Похоже, Иванова поили. Время от времени ящик открывали, и тогда в промежутках между котёнком и цифрами в ярком свете появлялись люди. Он смутно видел их сквозь приоткрытые веки. Последние два раза они оказались смуглыми и курчавыми, бородатыми, хотя сначала были светлобородыми и белоглазыми. Всё двигалось во времени и пространстве. Всё как обычно, но не совсем.
В какой-то момент тряска прекратилась, и показалось, что потолок стал выше. Появились новые звуки и новые запахи, хотя старые, раздражающие, не исчезли. Исчез рыжий котёнок. Так Иванов его и не погладил. Но, похоже, где-то рядом находились люди. И это не сопровождалось ярким светом, как раньше.
Звуки были другие: будто курлыкали какие-то птицы, будто эти птицы только что поели, успокоились и теперь готовятся ко сну. Иванов почему-то знал: они неопасны. Но вот заскользило по коже – явно человеческие руки, твёрдые пальцы начали ощупывать и разминать. Это что-то новое. Иванов приоткрыл глаз – вот опять, бородатые, да ещё и темнокожие. Хотя, может, показалось из-за сумрака.
Но раньше хоть не трогали.
– Э-э-э, я не по этой части. Ну-ка, руки убрали, – грозно прокричал Иванов. Но, скорее всего, просто подумал. Сил для того, чтобы издавать звуки, не было.
«Это ж надо так упиться», – почему-то пришла следующая мысль. Ведь мысли могут приходить самые разные, в том числе и чужие. Размышление о выпивке, видимо, прибилось от кого-то другого. Или из прошлого: заблудилось в извилинах, вынырнуло и тут же исчезло. Вернулись обычные для последних дней воспоминания о ящике, тряске и потерявшемся теперь уже рыжем котёнке.
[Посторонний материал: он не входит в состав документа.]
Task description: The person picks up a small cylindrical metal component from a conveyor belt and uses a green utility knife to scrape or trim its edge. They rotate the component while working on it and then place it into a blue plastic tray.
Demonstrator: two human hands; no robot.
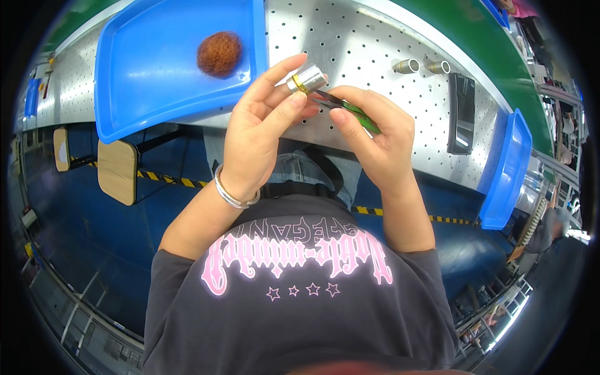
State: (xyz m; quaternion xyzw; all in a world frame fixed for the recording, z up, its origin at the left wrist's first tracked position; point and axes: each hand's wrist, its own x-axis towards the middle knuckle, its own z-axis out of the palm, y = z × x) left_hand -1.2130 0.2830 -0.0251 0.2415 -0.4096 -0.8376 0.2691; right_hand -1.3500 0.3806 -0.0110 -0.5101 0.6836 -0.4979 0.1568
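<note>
So the left hand [259, 122] has a short silver metal cylinder with a yellow band [311, 75] pinched between thumb and fingers, held up off the desk [362, 39], a silvery metal one full of little holes. The right hand [384, 128] is closed around a hand tool with green grips and slim dark prongs [361, 117]; the prongs look slightly parted.

The bit that matters: the cylinder is up and to the left of the right hand's fingers, with its long axis running roughly left to right and its far-right end tipped a little away from the wearer. The tool slants up-left, so its prongs sit right by that end, on the near side. Can't tell if they're actually touching. Left hand's got the cylinder, right hand's just beside it.

Over left there's a reddish-brown ball of tangled fibre [219, 54] in a big shallow blue plastic tray [156, 47]. Off right, two small silvery metal sleeves [408, 66] stand near a long black box-like thing [462, 115].
</note>
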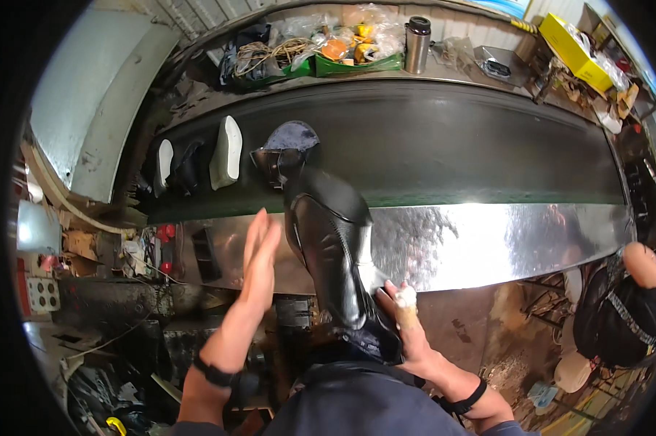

– Нет, я давал присягу. – Откуда-то выплыло тяжёлое размышление о долге. Перед мысленным взором появилась напечатанная на серой бумаге краткая инструкция о правилах работы законспирированного агента с грифом в правом верхнем углу. Хотя практикующим разведчиком как таковым он не был, но разных предметов в их специальном учебном заведении давали немало, часто в виде обязательного факультатива. Но мысли опять начали рваться, как далёкие облака на ветру. И вообще не очень понятно, его ли это мысли, если даже не получается вспомнить фамилию. Ну ладно, Иванов, Иванов. И кто тогда вместо него? И опять: где это? Непонятно с самого начала. Котёнок.
Он закатил глаза и мягко погрузился в беспамятство.
Через какое-то время Иванов очнулся и первым делом начал маскировать факт пробуждения. Обычно в тюремной больнице за находящимся в беспамятстве, но могущим очнуться в любое мгновение важным пациентом оставляют круглосуточное наблюдение. Однако сейчас рядом с Ивановым никого не было. Никто не сидел и поодаль, чтобы увидеть, как он откроет глаза, чётко зафиксировать этот момент и надлежащим образом им воспользоваться. Например, без промедления продолжить допрос, не дать больному прийти в себя, помешать сосредоточиться на сочинении ложных ответов. Похоже, сейчас он безразличен окружающим. Это радовало. Хотя какие-то люди находились совсем рядом. Иванов начал прислушиваться и опять отрубился.
Чуть позже совсем близко раздались гогот и гоготание, разбудившие его. Сразу же послышался звук шагов. Так ходят босиком по пыльной дороге. Несколько человек направлялись к нему. Теперь он разглядел: люди были как на фотографии из школьного учебника: три полуголых экваториальных человека, но в руках не было ни копий, ни луков. И они явно пришли его покормить. Тарелка в руках одного из них была из нержавейки, как у туриста. Правда, не было ложки. Что поделаешь, здесь, видимо, не держат ложек для гостей или пленников. А кто он – пока не очень понятно. Да, похоже, его кормят уже не первый раз, хотя он этого не помнит, но просто сам удивился ловкости, с которой начал втягивать в себя тёплую кашицу, прихватывая её из тарелки левой рукой. Правая действовала плохо. Одновременно с этим возвращались воспоминания – а вкусовые воспоминания всегда довольно прочные – это что-то похожее на курицу или рыбу. Но не совсем. По крайней мере, что-то полезное. Надо поправляться, теперь стало понятно: он сильно болен.